A single number is needed: how many lines of the data hold the word "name".

**Data to use:**
================================
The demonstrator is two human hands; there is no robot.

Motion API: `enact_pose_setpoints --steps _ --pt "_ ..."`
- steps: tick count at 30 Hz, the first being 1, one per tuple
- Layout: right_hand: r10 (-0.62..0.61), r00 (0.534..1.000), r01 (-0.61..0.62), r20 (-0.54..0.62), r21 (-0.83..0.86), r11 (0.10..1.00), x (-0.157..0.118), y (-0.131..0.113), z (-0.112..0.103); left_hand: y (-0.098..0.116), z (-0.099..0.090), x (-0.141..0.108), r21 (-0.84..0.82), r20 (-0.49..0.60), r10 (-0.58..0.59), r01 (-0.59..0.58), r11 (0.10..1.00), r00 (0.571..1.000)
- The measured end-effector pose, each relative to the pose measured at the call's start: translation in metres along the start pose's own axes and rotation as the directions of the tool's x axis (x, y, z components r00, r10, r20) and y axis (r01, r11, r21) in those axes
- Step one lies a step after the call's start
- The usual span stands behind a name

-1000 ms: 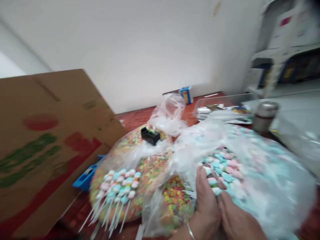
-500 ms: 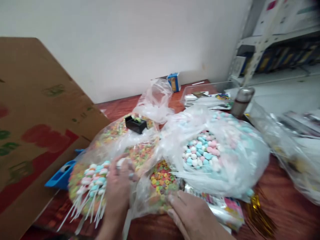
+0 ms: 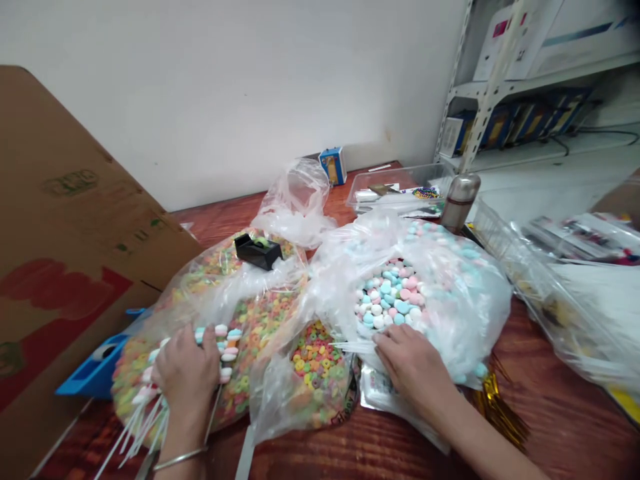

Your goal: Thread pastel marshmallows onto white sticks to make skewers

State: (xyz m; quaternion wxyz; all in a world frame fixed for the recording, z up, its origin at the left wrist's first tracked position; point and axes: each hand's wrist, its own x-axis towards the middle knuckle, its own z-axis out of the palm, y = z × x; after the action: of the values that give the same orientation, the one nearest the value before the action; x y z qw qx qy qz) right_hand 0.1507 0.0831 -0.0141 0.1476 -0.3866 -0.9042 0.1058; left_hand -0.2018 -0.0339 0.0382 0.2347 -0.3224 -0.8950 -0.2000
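Observation:
My left hand (image 3: 187, 370) is over the candy sticks (image 3: 131, 427) at the lower left, its fingers bent down among the pastel candies (image 3: 227, 353); what its fingertips hold is hidden. These sticks lie on a clear bag of colourful rings (image 3: 270, 313). My right hand (image 3: 413, 367) has its fingers together at the ends of thin white sticks (image 3: 353, 347), which lie on the bag of pink, blue and white candies (image 3: 450, 293). Between my hands, an open bag shows small coloured rings (image 3: 315, 353). A black tape dispenser (image 3: 259, 251) rests on the ring bag.
A cardboard box (image 3: 75, 233) and a blue tool (image 3: 95, 367) are at the left. Behind the bags stand a clear tray (image 3: 400, 177), a metal bottle (image 3: 460, 200) and a small blue box (image 3: 333, 167). Gold tinsel (image 3: 500, 410) and clear trays (image 3: 555, 300) lie at the right.
My left hand has moved left from the middle onto the candy sticks. My right hand has gone up and right, from the ring bag's edge to the white sticks. The view has shifted slightly.

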Motion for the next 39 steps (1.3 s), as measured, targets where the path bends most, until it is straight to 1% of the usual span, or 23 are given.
enact_pose_setpoints --steps 3,5,6,7,8,9,10,11,12,13,14,15,17,22,24,26,28,29,30,31,33,36,39 --pt "-0.015 1.000 0.015 0.003 -0.022 1.000 0.020 -0.004 0.019 0.005 -0.015 -0.007 0.042 -0.095 0.136 -0.132 0.990 0.986" --pt "-0.023 1.000 0.023 -0.002 -0.020 1.000 0.022 -0.002 0.030 0.023 -0.029 -0.024 -0.120 -0.116 0.142 -0.156 0.980 0.983" --pt "-0.021 1.000 0.021 -0.009 -0.014 1.000 0.019 -0.001 0.034 0.036 -0.035 -0.035 -0.234 -0.073 0.109 -0.123 0.965 0.991" --pt "-0.017 1.000 0.017 -0.018 -0.005 1.000 0.016 0.001 0.037 0.051 -0.039 -0.048 -0.364 0.019 0.076 -0.063 0.929 0.997" --pt "-0.014 1.000 0.014 -0.026 0.004 1.000 0.012 0.004 0.038 0.067 -0.040 -0.061 -0.487 0.201 0.087 0.022 0.873 0.976" --pt "-0.013 0.999 0.014 -0.039 0.018 1.000 0.008 0.006 0.039 0.083 -0.039 -0.075 -0.569 0.392 0.134 0.126 0.813 0.910" --pt "-0.019 0.998 0.021 -0.058 0.040 0.999 0.004 0.007 0.038 0.100 -0.035 -0.088 -0.609 0.555 0.183 0.247 0.753 0.811" --pt "-0.029 0.996 0.034 -0.085 0.068 0.997 0.000 0.009 0.037 0.115 -0.030 -0.100 -0.620 0.670 0.191 0.397 0.677 0.718" --pt "-0.042 0.992 0.053 -0.116 0.098 0.994 -0.004 0.011 0.036 0.128 -0.023 -0.110 -0.612 0.742 0.170 0.551 0.567 0.649" --pt "-0.059 0.987 0.078 -0.148 0.123 0.989 -0.007 0.012 0.035 0.139 -0.016 -0.119 -0.602 0.782 0.160 0.664 0.443 0.602" --pt "-0.075 0.981 0.101 -0.177 0.142 0.985 -0.010 0.013 0.035 0.149 -0.010 -0.125 -0.592 0.802 0.160 0.735 0.331 0.575" --pt "-0.086 0.976 0.118 -0.199 0.154 0.981 -0.013 0.015 0.034 0.156 -0.005 -0.130 -0.592 0.806 0.158 0.769 0.244 0.570" --pt "-0.096 0.970 0.135 -0.225 0.163 0.977 -0.016 0.017 0.036 0.165 0.001 -0.134 -0.609 0.793 0.163 0.778 0.154 0.588" --pt "-0.096 0.950 0.166 -0.297 0.220 0.961 -0.014 0.015 0.038 0.170 -0.006 -0.128 -0.675 0.738 0.180 0.714 0.185 0.651" --pt "-0.085 0.938 0.189 -0.337 0.289 0.938 -0.011 0.010 0.030 0.172 -0.013 -0.123 -0.702 0.713 0.174 0.686 0.194 0.680" --pt "-0.031 0.921 0.194 -0.388 0.388 0.901 -0.005 0.006 0.015 0.175 -0.018 -0.116 -0.747 0.665 0.173 0.649 0.149 0.726" --pt "0.158 0.897 0.077 -0.413 0.497 0.864 0.003 0.011 -0.003 0.182 -0.019 -0.106 -0.794 0.607 0.200 0.595 0.123 0.769" --pt "0.280 0.875 -0.027 -0.396 0.537 0.843 0.008 0.017 -0.011 0.187 -0.017 -0.101 -0.815 0.580 0.239 0.558 0.159 0.779" --pt "0.402 0.843 -0.152 -0.358 0.558 0.816 0.013 0.025 -0.018 0.193 -0.013 -0.096 -0.835 0.550 0.303 0.499 0.234 0.778" --pt "0.482 0.816 -0.255 -0.321 0.548 0.797 0.018 0.035 -0.022 0.201 -0.007 -0.091 -0.852 0.515 0.381 0.409 0.328 0.768" --pt "0.483 0.850 -0.349 -0.210 0.462 0.815 0.028 0.057 -0.023 0.216 0.013 -0.085 -0.869 0.428 0.555 0.156 0.470 0.713" --pt "0.441 0.887 -0.366 -0.136 0.375 0.852 0.038 0.078 -0.009 0.239 0.052 -0.087 -0.852 0.312 0.716 -0.149 0.501 0.625" --pt "0.361 0.930 -0.325 -0.071 0.298 0.898 0.042 0.079 0.009 0.256 0.083 -0.095 -0.820 0.272 0.788 -0.296 0.490 0.553"
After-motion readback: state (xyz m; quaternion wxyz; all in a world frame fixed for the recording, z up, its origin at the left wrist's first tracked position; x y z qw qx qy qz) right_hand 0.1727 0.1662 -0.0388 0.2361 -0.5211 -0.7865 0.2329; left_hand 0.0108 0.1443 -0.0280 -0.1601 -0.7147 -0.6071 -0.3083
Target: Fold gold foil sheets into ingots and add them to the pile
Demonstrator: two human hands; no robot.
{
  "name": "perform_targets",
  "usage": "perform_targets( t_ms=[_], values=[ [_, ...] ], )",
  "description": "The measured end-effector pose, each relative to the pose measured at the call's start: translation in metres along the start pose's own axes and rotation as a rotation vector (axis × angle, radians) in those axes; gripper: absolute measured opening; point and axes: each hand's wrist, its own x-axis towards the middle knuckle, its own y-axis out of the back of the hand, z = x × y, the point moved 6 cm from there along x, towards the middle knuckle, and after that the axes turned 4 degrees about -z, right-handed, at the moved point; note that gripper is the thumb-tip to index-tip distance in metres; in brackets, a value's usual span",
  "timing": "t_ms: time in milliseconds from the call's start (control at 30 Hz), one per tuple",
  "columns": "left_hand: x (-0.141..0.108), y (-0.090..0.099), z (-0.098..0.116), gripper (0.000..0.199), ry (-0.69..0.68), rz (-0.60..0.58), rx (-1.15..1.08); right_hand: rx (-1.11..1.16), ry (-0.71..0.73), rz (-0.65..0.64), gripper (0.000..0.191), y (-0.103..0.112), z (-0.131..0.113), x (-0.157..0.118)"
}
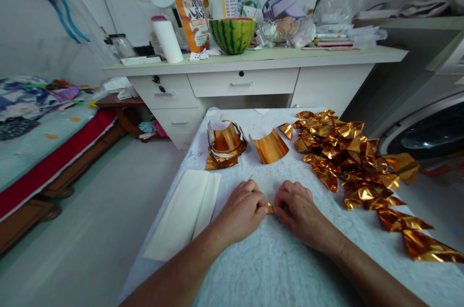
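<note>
Between my two hands, low over the cloth-covered table, a small piece of gold foil paper [269, 208] shows. My left hand [244, 210] has its fingers curled and pinched on the foil's left end. On the other side my right hand [295, 208] is closed on its right end. Most of the foil is hidden by my fingers. Just beyond lie a curved gold foil sheet [271, 146] and a curled stack of gold foil sheets [226, 142]. Off to the right spreads a heap of folded, twisted gold foil pieces [337, 147].
Folded pale paper [184, 215] lies left of my hands on the table [253, 268]. Behind stands a white desk [242, 82] bearing a watermelon-patterned bowl [232, 36], an orange snack pouch [192, 14] and a white paper roll [168, 41]. A bed [54, 142] is at left, a washing machine [427, 118] at right.
</note>
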Motion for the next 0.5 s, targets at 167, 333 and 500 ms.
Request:
perform_targets(
  t_ms=[167,333,500],
  values=[
    [0.0007,-0.0044,-0.0079,0.014,0.051,0.072,-0.031,-0.012,-0.021,0.017,0.011,-0.0015,-0.0001,0.0013],
    [0.0007,-0.0053,-0.0090,0.015,0.057,0.087,-0.025,-0.017,-0.041,0.020,0.010,-0.0022,-0.0003,0.0004],
    [0.0007,-0.0037,-0.0070,0.016,0.059,0.078,-0.029,-0.028,-0.063,0.004,0.011,-0.0034,0.0010,0.0012]
  ],
)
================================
**Reply:** 2